MLB.com: Paul DePodesta worked for you in San Diego and New York. He's been the chief strategy officer for the Cleveland Browns for the past 14 months. Do you think this could become a trend in the future, where executives from one sport move to another? Or is he a unique case?
Alderson: I think it could be [a trend]. The analytics are agnostic with respect to sport. That doesn't mean you can move seamlessly from one to the other and not recognize that there are going to be shortcomings. The fact that Paul was in baseball for as many years as he was means that he wasn't in football for as many years as he was.

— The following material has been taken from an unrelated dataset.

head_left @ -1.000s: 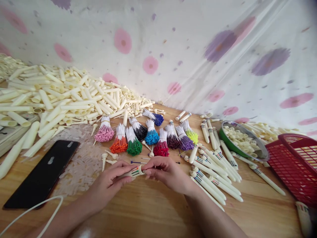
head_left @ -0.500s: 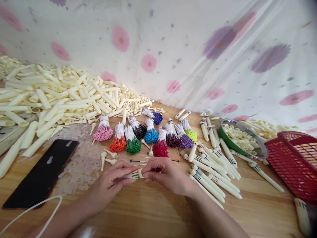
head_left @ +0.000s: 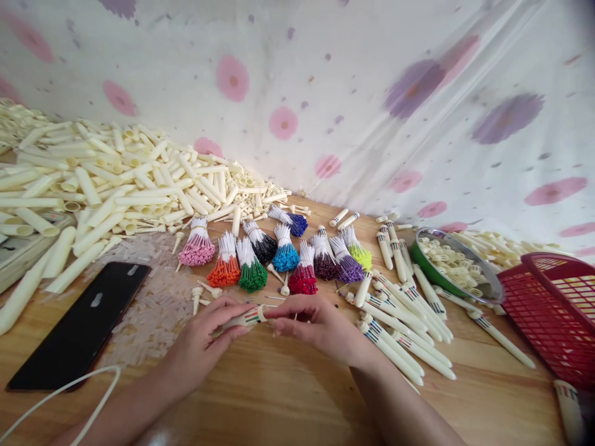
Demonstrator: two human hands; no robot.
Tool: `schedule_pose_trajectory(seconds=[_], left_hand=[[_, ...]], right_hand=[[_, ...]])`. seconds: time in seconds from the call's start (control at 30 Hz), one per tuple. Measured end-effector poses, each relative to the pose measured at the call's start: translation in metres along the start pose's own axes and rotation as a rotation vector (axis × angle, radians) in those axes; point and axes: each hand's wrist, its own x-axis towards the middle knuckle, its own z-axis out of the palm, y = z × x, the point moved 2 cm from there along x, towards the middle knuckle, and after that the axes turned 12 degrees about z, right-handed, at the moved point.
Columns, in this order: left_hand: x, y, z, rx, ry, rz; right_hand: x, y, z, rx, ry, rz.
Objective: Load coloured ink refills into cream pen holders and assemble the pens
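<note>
A cream multicolour pen (head_left: 251, 316) with coloured slider slots around its collar lies nearly level between my hands. My left hand (head_left: 209, 331) is closed around its barrel, fingers above and thumb below. At the collar end, my right hand (head_left: 316, 325) has its forefinger touching the pen and its thumb just beneath. Whatever small piece sits between those right fingertips is hidden. Behind my hands stand rubber-banded bundles of ink refills, among them orange refills (head_left: 224, 266), green refills (head_left: 251, 266) and red refills (head_left: 303, 272). A few loose refills (head_left: 275, 298) lie just beyond my fingers.
Cream pen barrels (head_left: 139, 179) are heaped at the left, beside a black phone (head_left: 77, 328) and clear plastic bits (head_left: 144, 322). Several multicolour pens (head_left: 395, 347) lie at the right, near a green bowl (head_left: 432, 272) of small parts and a red basket (head_left: 539, 310).
The pen's collar end has tipped slightly upward. My right fingers have shifted from a pinch at its end to the forefinger resting on top. The camera view has shifted slightly.
</note>
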Motion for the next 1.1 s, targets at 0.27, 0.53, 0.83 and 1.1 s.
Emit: schedule_pose_trajectory(seconds=[0.27,0.53,0.83,1.1], left_hand=[[-0.003,-0.012,0.002,-0.062,0.092,-0.084],[-0.003,-0.013,0.004,-0.148,0.079,-0.144],[-0.005,-0.010,0.002,-0.115,0.052,-0.135],[-0.005,-0.011,0.004,-0.138,0.072,-0.131]], right_hand=[[0.044,-0.003,-0.042,-0.473,0.600,0.035],[0.074,-0.019,-0.027,-1.036,0.696,0.176],[0.069,-0.011,-0.041,-1.007,0.595,0.063],[0.058,0.007,-0.042,-0.944,0.743,-0.019]])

Sometimes -- as I said with respect to how I got involved with analytics -- being unencumbered by conventional wisdom and years of experience can actually be a liberating thing and lead to the kinds of breakthroughs that can occur. So I definitely think that this could be [a trend]. The common thread is the analysis; a way of approaching decision-making. It's not the uniform or the playing rules, fundamentally.
MLB.com: MLB's Statcast™ has introduced some new metrics into the baseball world over the past couple years. How do you view those? Do you think that they're so available to fans has changed the way fans look at the game?
Alderson: I think their availability has definitely changed the way some fans look at the game. I think it's also changed the way some teams look at the game. The fact that they are available to fans generally, but also to the more analytically minded fans through public access software or whatever they call that, you see some very interesting analysis coming out of publicly available sources.

Which gets back to a point that somebody made a few weeks ago in an article that I read that there's a very short half-life for new ideas. The competitive advantage that one gets from recognizing a new idea is very short. Because all this information is so available in the public domain, there are people out there who are as smart as we are -- or smarter -- coming to the same conclusions based on the availability of information.
MLB.com: Because of that, do you think teams are always looking for the next thing?
Alderson: Some teams are. I can tell you, we don't spend a lot of time chasing the next big idea. We spend a lot of time trying to execute on the last big idea. Again, if you assume that new ideas, that the confidentiality of new ideas, insights and edges is relatively short because of public access, because of executive movement among teams, unless it's such a fundamental idea that you can't afford to be a few months behind the curve, I think you're better off trying to execute your strategy. I think execution is more important than ideation.
PODCAST: Listen to the full interview
MLB.com: Tony La Russa is widely credited for creating the so-called "one-inning closer" job with Dennis Eckersley during your tenure in Oakland. Having watched the way teams used their bullpens last October, do you sense any shift in the way managers are going to use their relievers going forward? Or is that a specific situation where it's a shortened time period, you have off-days built in and you can really only do something like that in the postseason?
Alderson: I think it's tougher to do in the regular season. You might see it bleed over into the last few weeks of a season. But I think the importance of what happened in the World Series is that it did cause people to think differently about how relief pitching is used. So while we might not see a duplication of what happened in the World Series, I think you might see some innovation. I think you saw some of that in the regular season -- I'm thinking about Cleveland using earlier in the game. Those ideas have been around a while, but once you have someone successfully employ a new idea, even if it's a small variation, people will tend to copy it.